In [1]:
import numpy as np
import pandas as pd

In [2]:
def clean_text(text, stemm=True):
    # split into words
    from nltk.tokenize import word_tokenize
    tokens = word_tokenize(text)

    # convert to lower case
    tokens = [w.lower() for w in tokens]

    # remove punctuation from each word
    import string
    table = str.maketrans('', '', string.punctuation)
    stripped = [w.translate(table) for w in tokens]

    # remove remaining tokens that are not alphabetic
    words = [word for word in stripped if word.isalpha()]

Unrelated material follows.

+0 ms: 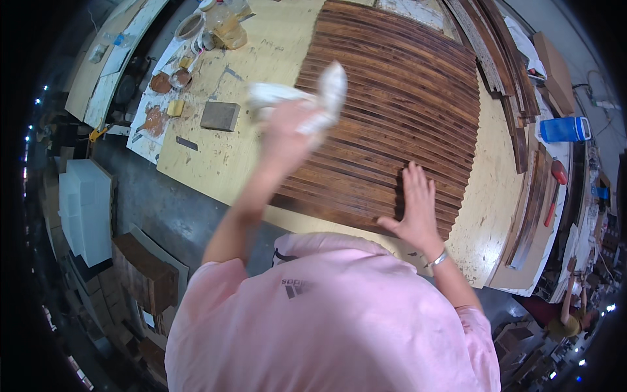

    # filter out stop words
    from nltk.corpus import stopwords
    stop_words = set(stopwords.words('english'))
    words = [w for w in words if not w in stop_words]

    if not stemm:
        return sorted(words)
    
    # stemming of words
    from nltk.stem.porter import PorterStemmer
    porter = PorterStemmer()
    stemmed = [porter.stem(word) for word in words]
    
    return sorted(stemmed)

In [3]:
def generate_vocab(texts):
    words = set()
    for text in texts:
        words.update(text)         
    vocab = sorted(list(words))
    return vocab

In [4]:
def generate_bow(text, vocab):
    bag = np.zeros(len(vocab), dtype='int')
    words, c = np.unique(text, return_counts=True)
    for i, w in enumerate(words):
        for j, word in enumerate(vocab):
            if word == w: 
                bag[j] += c[i]
    return bag

In [5]:
def genereate_tbd(texts):
    vocab = generate_vocab(texts)
    A = np.zeros((len(vocab),0))

    for i, text in enumerate(texts):
        A = np.insert(A, i, np.transpose(generate_bow(text, vocab)), axis=1)
    
    return vocab, A

In [6]:
data = pd.read_csv('songdata.csv')
data.head()

Unnamed: 0,artist,song,text
0,ABBA,All I Ask,"Look at her face, it's a wonderful face \nAnd..."
1,ABBA,"Andante, Andante","Take it easy with me, please \nTouch me gentl..."
2,ABBA,As Good As New,I'll never know why I had to go \nWhy I had t...
3,ABBA,Bang,Making somebody happy is a question of give an...
4,ABBA,Bang-A-Boomerang,Making somebody happy is a question of give an...


In [7]:
texts = data['text'].values[:1000]

In [8]:
cleaned_texts = np.array([clean_text(text, stemm=True) for text in texts])

In [9]:
vocab, A = genereate_tbd(cleaned_texts)

In [10]:
np.savetxt('vocab.txt', vocab, delimiter=',', fmt='%s')
np.savetxt('A.txt', A, delimiter=',', fmt='%d')

In [11]:
vocab = np.genfromtxt('vocab.txt',dtype='str').tolist()
A = np.genfromtxt('A.txt', delimiter=',', dtype='int')

In [12]:
def IDF(bag):
    N = bag.shape[1]
    nw = bag.shape[0] - np.count_nonzero(bag == 0, axis=1)
    idf = np.multiply(bag, np.reshape(np.log(N / nw), (len(vocab),1)))
    return np.abs(idf)

In [13]:
def normalize_matrix(A):
    normalized = A / np.apply_along_axis(np.linalg.norm, 0, A)
    return normalized

def normalize_vector(v):
    normalized = v / np.linalg.norm(v)
    return normalized

In [14]:
k = 5
search = "You are the Dancing Queen, young and sweet, only seventeen"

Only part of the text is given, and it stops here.